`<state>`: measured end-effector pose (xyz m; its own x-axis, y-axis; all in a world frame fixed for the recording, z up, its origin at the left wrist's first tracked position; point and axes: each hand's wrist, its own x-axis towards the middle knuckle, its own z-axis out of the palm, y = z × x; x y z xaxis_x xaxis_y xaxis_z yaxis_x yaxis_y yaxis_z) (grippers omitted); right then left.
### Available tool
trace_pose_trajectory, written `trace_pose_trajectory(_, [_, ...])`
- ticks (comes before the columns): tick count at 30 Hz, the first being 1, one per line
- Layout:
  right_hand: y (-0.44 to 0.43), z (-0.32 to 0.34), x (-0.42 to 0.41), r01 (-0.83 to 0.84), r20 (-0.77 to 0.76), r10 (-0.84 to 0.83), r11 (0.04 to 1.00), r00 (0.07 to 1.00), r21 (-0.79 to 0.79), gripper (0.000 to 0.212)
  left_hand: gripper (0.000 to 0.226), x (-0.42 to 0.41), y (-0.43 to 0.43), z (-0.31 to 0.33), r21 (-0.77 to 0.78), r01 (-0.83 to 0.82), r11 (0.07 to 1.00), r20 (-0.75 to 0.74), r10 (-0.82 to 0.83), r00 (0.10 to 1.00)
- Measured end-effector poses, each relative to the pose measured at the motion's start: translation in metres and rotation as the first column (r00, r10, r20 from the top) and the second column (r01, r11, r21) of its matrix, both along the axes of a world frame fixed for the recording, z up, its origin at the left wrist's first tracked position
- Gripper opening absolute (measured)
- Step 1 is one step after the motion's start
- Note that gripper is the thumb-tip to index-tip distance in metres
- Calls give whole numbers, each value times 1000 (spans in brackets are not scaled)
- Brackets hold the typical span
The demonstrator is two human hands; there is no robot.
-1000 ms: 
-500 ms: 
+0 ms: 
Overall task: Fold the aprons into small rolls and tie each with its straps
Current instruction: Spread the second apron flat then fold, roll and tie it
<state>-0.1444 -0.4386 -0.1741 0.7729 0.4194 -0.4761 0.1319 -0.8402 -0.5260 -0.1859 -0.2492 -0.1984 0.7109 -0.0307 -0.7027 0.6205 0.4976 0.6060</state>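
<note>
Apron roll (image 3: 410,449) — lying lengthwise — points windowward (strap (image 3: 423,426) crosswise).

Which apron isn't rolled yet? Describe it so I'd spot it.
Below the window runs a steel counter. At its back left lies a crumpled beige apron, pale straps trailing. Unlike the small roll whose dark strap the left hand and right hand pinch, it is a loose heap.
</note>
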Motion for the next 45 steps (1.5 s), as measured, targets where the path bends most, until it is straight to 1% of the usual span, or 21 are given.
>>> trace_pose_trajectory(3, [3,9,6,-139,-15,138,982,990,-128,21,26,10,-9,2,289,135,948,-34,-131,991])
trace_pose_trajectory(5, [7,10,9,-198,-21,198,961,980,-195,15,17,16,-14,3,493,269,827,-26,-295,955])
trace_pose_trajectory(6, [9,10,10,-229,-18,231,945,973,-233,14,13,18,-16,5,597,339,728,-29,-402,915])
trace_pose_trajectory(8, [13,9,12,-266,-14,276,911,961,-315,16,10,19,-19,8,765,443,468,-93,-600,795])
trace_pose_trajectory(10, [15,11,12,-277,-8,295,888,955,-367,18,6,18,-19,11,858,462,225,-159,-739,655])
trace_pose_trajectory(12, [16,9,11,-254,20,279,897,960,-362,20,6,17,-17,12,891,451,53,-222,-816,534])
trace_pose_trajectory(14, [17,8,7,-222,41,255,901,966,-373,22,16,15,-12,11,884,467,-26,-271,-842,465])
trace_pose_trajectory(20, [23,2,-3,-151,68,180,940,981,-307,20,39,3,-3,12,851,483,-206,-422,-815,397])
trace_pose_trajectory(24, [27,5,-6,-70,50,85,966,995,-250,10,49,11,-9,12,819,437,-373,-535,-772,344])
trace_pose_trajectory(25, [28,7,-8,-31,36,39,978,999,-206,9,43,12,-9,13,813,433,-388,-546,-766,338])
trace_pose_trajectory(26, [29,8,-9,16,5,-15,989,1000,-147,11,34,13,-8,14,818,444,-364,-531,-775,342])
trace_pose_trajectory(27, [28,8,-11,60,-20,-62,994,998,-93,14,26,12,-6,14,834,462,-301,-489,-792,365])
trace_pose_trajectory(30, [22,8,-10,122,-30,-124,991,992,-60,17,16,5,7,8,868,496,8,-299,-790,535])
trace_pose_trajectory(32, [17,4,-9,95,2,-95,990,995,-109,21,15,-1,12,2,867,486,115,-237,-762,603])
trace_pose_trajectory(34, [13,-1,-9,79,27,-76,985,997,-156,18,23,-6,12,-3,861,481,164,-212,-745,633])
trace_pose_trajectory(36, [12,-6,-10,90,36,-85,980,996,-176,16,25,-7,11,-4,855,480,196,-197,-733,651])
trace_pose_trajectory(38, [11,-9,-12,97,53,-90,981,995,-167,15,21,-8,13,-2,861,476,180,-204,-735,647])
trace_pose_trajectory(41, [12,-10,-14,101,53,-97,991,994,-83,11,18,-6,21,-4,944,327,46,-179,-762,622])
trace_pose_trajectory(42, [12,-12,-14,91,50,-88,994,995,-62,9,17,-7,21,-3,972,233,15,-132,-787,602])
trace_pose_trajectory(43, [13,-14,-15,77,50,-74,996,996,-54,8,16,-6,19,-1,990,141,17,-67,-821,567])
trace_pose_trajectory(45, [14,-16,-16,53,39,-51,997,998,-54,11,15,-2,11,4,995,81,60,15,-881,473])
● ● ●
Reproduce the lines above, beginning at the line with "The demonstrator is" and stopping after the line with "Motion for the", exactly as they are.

The demonstrator is two human hands; there is no robot.
-1000 ms: 
-500 ms: 
+0 ms: 
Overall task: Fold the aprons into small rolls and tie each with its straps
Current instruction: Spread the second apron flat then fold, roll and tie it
<state>-0.1444 -0.4386 -0.1741 0.7729 0.4194 -0.4761 0.1319 -0.8402 -0.5260 -0.1859 -0.2492 -0.1984 0.7109 -0.0307 -0.7027 0.6205 0.4976 0.6060</state>
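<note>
Apron roll (image 3: 410,449) — lying lengthwise — points windowward (strap (image 3: 423,426) crosswise).

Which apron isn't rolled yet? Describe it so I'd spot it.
Below the window runs a steel counter. At its back left lies a crumpled beige apron, pale straps trailing. Unlike the small roll whose dark strap the left hand and right hand pinch, it is a loose heap.
</note>
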Motion for the next 45 steps (1.5 s), as measured, targets where the path bends most, until it is straight to 1% of the usual span, or 21 are given.

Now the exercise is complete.